The Init function initializes this Problem struct with a CSR graph that's stored on the CPU. It also initializes the algorithm-specific data, here depth and predecessor.

    cudaError_t Init(
            const Csr<VertexId, Value, SizeT> &graph)
    {
        cudaError_t retval = cudaSuccess;
        if (retval = util::GRError(ProblemBase::Init(graph))) break;
        if (retval = util::GRError(GPUMalloc(data_slices[0]->d_labels, nodes))) break;
        if (retval = util::GRError(GPUMalloc(data_slices[0]->d_preds, nodes))) break;
        return retval;
    }
#

The Reset function primes the graph data structure to an untraversed state.

    cudaError_t Reset(
            const Csr<VertexId, Value, SizeT> &graph, VertexId src)
    {
        cudaError_t retval = cudaSuccess;
        if (retval = util::GRError(ProblemBase::Reset(graph))) break;
#

Set all depth and predecessor values to invalid. Set the source node's depth value to 0.
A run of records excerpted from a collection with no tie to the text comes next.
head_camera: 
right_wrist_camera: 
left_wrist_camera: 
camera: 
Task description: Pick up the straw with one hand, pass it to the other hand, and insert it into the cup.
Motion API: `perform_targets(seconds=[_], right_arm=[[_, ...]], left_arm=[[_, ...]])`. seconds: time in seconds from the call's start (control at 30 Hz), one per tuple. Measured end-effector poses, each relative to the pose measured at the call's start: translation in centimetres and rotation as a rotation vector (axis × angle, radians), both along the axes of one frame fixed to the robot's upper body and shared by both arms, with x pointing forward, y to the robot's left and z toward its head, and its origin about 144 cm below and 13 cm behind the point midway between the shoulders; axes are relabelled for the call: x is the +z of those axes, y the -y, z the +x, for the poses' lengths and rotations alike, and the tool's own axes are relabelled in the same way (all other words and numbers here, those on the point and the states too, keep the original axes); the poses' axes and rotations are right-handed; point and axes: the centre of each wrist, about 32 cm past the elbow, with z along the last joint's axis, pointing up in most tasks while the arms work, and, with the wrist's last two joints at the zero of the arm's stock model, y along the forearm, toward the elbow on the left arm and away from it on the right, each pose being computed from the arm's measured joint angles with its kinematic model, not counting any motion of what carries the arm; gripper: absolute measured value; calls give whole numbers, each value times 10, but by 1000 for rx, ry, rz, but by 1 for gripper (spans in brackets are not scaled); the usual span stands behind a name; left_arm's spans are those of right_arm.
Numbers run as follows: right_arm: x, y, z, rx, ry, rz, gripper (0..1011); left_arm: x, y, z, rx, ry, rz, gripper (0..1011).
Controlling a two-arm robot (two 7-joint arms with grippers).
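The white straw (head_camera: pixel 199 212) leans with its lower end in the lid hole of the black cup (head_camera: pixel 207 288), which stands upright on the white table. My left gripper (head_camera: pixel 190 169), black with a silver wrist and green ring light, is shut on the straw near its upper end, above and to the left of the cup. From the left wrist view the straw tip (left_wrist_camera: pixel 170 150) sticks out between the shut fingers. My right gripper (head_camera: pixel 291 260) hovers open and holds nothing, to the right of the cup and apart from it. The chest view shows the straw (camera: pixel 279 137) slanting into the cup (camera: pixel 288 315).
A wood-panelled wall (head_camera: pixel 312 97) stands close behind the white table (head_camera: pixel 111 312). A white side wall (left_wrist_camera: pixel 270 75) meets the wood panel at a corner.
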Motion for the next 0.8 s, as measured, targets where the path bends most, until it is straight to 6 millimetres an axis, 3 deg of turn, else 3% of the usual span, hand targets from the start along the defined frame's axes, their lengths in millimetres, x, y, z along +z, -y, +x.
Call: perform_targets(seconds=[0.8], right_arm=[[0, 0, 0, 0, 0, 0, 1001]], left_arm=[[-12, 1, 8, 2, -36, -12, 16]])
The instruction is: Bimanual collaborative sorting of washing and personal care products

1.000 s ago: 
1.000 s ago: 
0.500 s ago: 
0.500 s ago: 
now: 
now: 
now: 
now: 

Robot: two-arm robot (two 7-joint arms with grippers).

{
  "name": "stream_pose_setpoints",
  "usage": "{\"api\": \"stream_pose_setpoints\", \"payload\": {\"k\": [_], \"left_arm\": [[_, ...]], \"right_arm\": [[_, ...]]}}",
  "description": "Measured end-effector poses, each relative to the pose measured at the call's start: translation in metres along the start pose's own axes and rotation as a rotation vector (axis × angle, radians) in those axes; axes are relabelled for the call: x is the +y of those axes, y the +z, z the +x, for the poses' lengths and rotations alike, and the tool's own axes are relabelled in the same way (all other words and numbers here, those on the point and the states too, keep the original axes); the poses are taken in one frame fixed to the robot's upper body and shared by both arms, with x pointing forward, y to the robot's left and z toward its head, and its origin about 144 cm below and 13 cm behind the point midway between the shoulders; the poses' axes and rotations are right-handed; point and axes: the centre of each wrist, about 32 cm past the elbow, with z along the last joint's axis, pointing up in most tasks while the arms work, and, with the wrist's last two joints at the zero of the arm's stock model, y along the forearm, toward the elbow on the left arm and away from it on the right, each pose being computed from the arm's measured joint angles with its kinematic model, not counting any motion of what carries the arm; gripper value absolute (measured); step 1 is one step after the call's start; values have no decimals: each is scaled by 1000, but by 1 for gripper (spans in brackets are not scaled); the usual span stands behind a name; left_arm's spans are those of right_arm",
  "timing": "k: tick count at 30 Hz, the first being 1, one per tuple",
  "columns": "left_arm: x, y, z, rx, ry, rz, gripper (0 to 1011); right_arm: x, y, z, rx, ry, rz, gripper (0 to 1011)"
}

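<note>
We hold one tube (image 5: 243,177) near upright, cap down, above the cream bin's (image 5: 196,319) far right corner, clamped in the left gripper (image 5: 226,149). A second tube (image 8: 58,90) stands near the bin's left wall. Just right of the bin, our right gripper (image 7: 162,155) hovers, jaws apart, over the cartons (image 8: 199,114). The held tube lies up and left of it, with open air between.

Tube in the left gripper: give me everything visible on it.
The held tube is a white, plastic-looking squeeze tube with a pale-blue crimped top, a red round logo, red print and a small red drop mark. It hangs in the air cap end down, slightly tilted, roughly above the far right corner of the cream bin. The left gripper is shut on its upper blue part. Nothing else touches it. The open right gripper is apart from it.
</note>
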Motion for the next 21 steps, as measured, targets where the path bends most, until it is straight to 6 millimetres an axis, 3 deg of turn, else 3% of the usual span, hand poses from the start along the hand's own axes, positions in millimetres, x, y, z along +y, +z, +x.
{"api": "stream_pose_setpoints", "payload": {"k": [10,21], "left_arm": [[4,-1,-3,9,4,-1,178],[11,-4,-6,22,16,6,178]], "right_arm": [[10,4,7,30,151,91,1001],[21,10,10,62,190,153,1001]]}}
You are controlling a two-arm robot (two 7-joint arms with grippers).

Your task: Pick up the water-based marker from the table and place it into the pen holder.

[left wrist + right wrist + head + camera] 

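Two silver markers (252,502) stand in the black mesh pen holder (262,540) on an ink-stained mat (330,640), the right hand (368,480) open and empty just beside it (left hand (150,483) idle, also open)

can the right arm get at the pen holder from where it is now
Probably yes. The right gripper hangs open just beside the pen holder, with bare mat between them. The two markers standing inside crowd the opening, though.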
        util::MemsetKernel<<<BLOCK, THREAD>>>(data_slices[0]->d_labels, INVALID_NODE_VALUE, nodes);
        util::MemsetKernel<<<BLOCK, THREAD>>>(data_slices[0]->d_preds, INVALID_PREDECESSOR_ID, nodes);
        if (retval = util::GRError(CopyGPU2CPU(data_slices[0]->d_labels+src, 0, 1)));
#

Put the source node ID into the initial frontier.

        if (retval = util::GRError(CopyGPU2CPU(g_slices[0]->ping_pong_working_queue, src, 1)));
        return retval;
    }
};

bfs_functor.cuh

#

bfs_functor defines user-specific computations with (1) two per-edge functors, CondEdge and ApplyEdge, which will be used in the Advance operator; and (2) two per-node functors, CondVertex and ApplyVertex, which will be used in the Filter operator.

template<typename VertexId, typename SizeT, typename Value, typename ProblemData>
struct BFSFunctor {
    typedef typename ProblemData::DataSlice DataSlice;

    __device__ bool CondEdge(VertexId s_id, VertexId d_id, DataSlice *p)
    {
        if (ProblemData::MARK_PREDECESSORS)
#

Set predecessor for each destination node. We set the depth later, because we only want to set the depth for valid nodes.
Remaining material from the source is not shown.